PROBLEM DESCRIPTION. Record by record, give the entire listing again exactly.

-------- DATA SUPPLIED --------

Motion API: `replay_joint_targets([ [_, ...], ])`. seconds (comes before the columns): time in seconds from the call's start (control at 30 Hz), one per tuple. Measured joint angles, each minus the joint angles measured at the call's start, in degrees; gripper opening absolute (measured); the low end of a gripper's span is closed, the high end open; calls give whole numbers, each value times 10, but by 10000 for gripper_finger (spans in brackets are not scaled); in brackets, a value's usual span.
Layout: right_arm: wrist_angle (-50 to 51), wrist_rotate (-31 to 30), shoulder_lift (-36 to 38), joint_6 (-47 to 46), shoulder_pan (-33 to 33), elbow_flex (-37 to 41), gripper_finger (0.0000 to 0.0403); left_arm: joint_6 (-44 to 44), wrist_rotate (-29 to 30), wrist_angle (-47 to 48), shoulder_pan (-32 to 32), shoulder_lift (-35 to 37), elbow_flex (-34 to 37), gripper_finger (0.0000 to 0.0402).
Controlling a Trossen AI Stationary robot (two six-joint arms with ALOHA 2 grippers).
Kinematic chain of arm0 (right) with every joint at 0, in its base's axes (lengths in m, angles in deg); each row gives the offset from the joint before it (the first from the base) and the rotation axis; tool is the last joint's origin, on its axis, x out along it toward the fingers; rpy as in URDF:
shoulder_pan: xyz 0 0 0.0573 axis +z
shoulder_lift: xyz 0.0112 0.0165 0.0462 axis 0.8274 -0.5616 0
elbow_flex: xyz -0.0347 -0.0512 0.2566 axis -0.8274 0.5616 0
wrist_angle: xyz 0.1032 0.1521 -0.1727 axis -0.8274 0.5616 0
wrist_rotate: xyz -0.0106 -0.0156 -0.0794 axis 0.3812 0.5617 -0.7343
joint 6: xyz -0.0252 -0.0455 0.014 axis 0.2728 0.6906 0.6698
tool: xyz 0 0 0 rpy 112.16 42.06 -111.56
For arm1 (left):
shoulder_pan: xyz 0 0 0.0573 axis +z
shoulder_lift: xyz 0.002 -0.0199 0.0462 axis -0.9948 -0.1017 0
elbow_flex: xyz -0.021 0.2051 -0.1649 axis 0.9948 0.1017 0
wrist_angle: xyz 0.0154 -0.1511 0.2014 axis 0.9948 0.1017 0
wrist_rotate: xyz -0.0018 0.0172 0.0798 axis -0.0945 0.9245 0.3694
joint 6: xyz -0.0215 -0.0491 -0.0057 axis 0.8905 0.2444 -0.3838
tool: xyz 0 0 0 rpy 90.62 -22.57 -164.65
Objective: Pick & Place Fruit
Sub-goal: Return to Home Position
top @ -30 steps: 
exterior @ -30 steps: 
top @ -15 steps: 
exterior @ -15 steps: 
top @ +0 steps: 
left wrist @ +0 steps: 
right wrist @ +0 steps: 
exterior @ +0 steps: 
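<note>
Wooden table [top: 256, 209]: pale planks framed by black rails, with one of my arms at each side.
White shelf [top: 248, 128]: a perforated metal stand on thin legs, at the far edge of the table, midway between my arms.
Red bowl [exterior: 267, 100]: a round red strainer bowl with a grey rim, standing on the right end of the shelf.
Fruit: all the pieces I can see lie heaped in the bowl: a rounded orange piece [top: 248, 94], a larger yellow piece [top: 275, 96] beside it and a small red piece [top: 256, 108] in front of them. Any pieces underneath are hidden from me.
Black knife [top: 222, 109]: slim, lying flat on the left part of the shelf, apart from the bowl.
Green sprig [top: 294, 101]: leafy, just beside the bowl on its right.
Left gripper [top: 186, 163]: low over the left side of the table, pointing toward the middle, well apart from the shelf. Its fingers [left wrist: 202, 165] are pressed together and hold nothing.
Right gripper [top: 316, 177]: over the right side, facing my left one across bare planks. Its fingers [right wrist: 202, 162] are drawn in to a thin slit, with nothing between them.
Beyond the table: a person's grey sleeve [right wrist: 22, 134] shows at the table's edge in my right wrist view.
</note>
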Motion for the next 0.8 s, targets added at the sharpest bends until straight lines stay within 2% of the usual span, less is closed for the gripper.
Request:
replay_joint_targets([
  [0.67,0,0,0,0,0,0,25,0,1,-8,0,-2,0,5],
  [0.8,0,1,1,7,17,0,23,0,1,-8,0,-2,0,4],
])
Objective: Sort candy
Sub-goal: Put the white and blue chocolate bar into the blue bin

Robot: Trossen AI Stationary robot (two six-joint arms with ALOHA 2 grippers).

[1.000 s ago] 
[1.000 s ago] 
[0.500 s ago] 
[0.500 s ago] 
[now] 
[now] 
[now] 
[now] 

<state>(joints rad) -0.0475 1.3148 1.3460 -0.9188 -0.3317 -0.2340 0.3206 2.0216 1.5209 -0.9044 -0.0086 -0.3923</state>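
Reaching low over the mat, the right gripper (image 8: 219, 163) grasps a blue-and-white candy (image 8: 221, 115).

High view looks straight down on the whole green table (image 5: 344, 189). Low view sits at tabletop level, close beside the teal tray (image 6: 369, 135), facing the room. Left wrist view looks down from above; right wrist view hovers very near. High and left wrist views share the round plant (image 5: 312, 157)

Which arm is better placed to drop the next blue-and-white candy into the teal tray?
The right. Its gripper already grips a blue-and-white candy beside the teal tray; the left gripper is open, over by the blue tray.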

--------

RESPONSE BELOW.
Motion API: `replay_joint_targets([ [_, ...], ])`. seconds (comes before the columns): time in seconds from the call's start (control at 30 Hz), one per tuple. Measured joint angles, each minus the joint angles measured at the call's start, in degrees; gripper opening absolute (measured); the low end of a gripper's span is closed, the high end open; calls give whole numbers, each value times 10, but by 10000 for gripper_finger (spans in brackets are not scaled); in brackets, a value's usual span.
Layout: right_arm: wrist_angle (-50 to 51), wrist_rotate (-31 to 30), shoulder_lift (-36 to 38), joint_6 (-47 to 46), shoulder_pan (-33 to 33), elbow_flex (-37 to 41), gripper_finger (0.0000 to 0.0403); left_arm: joint_6 (-44 to 44), wrist_rotate (-29 to 30), wrist_angle (-47 to 48), shoulder_pan (-32 to 32), shoulder_lift (-35 to 37), elbow_flex (-34 to 37), gripper_finger (0.0000 to 0.0402).
Controlling a Trossen AI Stationary robot (two six-joint arms with ALOHA 2 grippers).
Kinematic chain of arm0 (right) with every joint at 0, in its base's axes (lengths in m, angles in deg); each row gives the offset from the joint before it (the first from the base) and the rotation axis; tool is the last joint's origin, on its axis, x out along it toward the fingers; rpy as in URDF:
shoulder_pan: xyz 0 0 0.0573 axis +z
shoulder_lift: xyz 0.0112 0.0165 0.0462 axis 0.8274 -0.5616 0
elbow_flex: xyz -0.0347 -0.0512 0.2566 axis -0.8274 0.5616 0
wrist_angle: xyz 0.1032 0.1521 -0.1727 axis -0.8274 0.5616 0
wrist_rotate: xyz -0.0106 -0.0156 -0.0794 axis 0.3812 0.5617 -0.7343
joint 6: xyz -0.0252 -0.0455 0.014 axis 0.2728 0.6906 0.6698
tool: xyz 0 0 0 rpy 112.16 42.06 -111.56
For arm1 (left):
shoulder_pan: xyz 0 0 0.0573 axis +z
shoulder_lift: xyz 0.002 -0.0199 0.0462 axis -0.9948 -0.1017 0
elbow_flex: xyz -0.021 0.2051 -0.1649 axis 0.9948 0.1017 0
wrist_angle: xyz 0.0154 -0.1511 0.2014 axis 0.9948 0.1017 0
wrist_rotate: xyz -0.0018 0.0172 0.0798 axis -0.0945 0.9245 0.3694
joint 6: xyz -0.0215 -0.0491 -0.0057 axis 0.8905 0.2444 -0.3838
tool: xyz 0 0 0 rpy 90.62 -22.57 -164.65
Objective: Pick & Place Fruit
Sub-goal: Return to Home Position
top @ -30 steps: 
exterior @ -30 steps: 
top @ -15 steps: 
exterior @ -15 steps: 
top @ +0 steps: 
left wrist @ +0 steps: 
right wrist @ +0 steps: 
exterior @ +0 steps: 
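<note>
Wooden table [top: 256, 209]: pale planks framed by black rails, with one of my arms at each side.
White shelf [top: 248, 128]: a perforated metal stand on thin legs, at the far edge of the table, midway between my arms.
Red bowl [exterior: 267, 100]: a round red strainer bowl with a grey rim, standing on the right end of the shelf.
Fruit: all the pieces I can see lie heaped in the bowl: a rounded orange piece [top: 248, 94], a larger yellow piece [top: 275, 96] beside it and a small red piece [top: 256, 108] in front of them. Any pieces underneath are hidden from me.
Black knife [top: 222, 109]: slim, lying flat on the left part of the shelf, apart from the bowl.
Green sprig [top: 294, 101]: leafy, just beside the bowl on its right.
Left gripper [top: 186, 163]: low over the left side of the table, pointing toward the middle, well apart from the shelf. Its fingers [left wrist: 202, 165] are pressed together and hold nothing.
Right gripper [top: 316, 177]: over the right side, facing my left one across bare planks. Its fingers [right wrist: 202, 162] are drawn in to a thin slit, with nothing between them.
Beyond the table: a person's grey sleeve [right wrist: 22, 134] shows at the table's edge in my right wrist view.
</note>
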Motion for the next 0.8 s, targets added at the sharpest bends until straight lines stay within 2% of the usual span, less is closed for the gripper.
Request:
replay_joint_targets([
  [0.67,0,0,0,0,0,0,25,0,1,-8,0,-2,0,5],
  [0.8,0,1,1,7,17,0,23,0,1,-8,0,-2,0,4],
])
Objective: Sort candy
Sub-goal: Put the white and blue chocolate bar into the blue bin

Robot: Trossen AI Stationary robot (two six-joint arms with ALOHA 2 grippers).

[1.000 s ago] 
[1.000 s ago] 
[0.500 s ago] 
[0.500 s ago] 
[now] 
[now] 
[now] 
[now] 

<state>(joints rad) -0.0475 1.3148 1.3460 -0.9188 -0.3317 -0.2340 0.3206 2.0216 1.5209 -0.9044 -0.0086 -0.3923</state>
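Reaching low over the mat, the right gripper (image 8: 219, 163) grasps a blue-and-white candy (image 8: 221, 115).

High view looks straight down on the whole green table (image 5: 344, 189). Low view sits at tabletop level, close beside the teal tray (image 6: 369, 135), facing the room. Left wrist view looks down from above; right wrist view hovers very near. High and left wrist views share the round plant (image 5: 312, 157)

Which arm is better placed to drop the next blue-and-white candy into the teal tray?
The right. Its gripper already grips a blue-and-white candy beside the teal tray; the left gripper is open, over by the blue tray.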

No further answer will be given.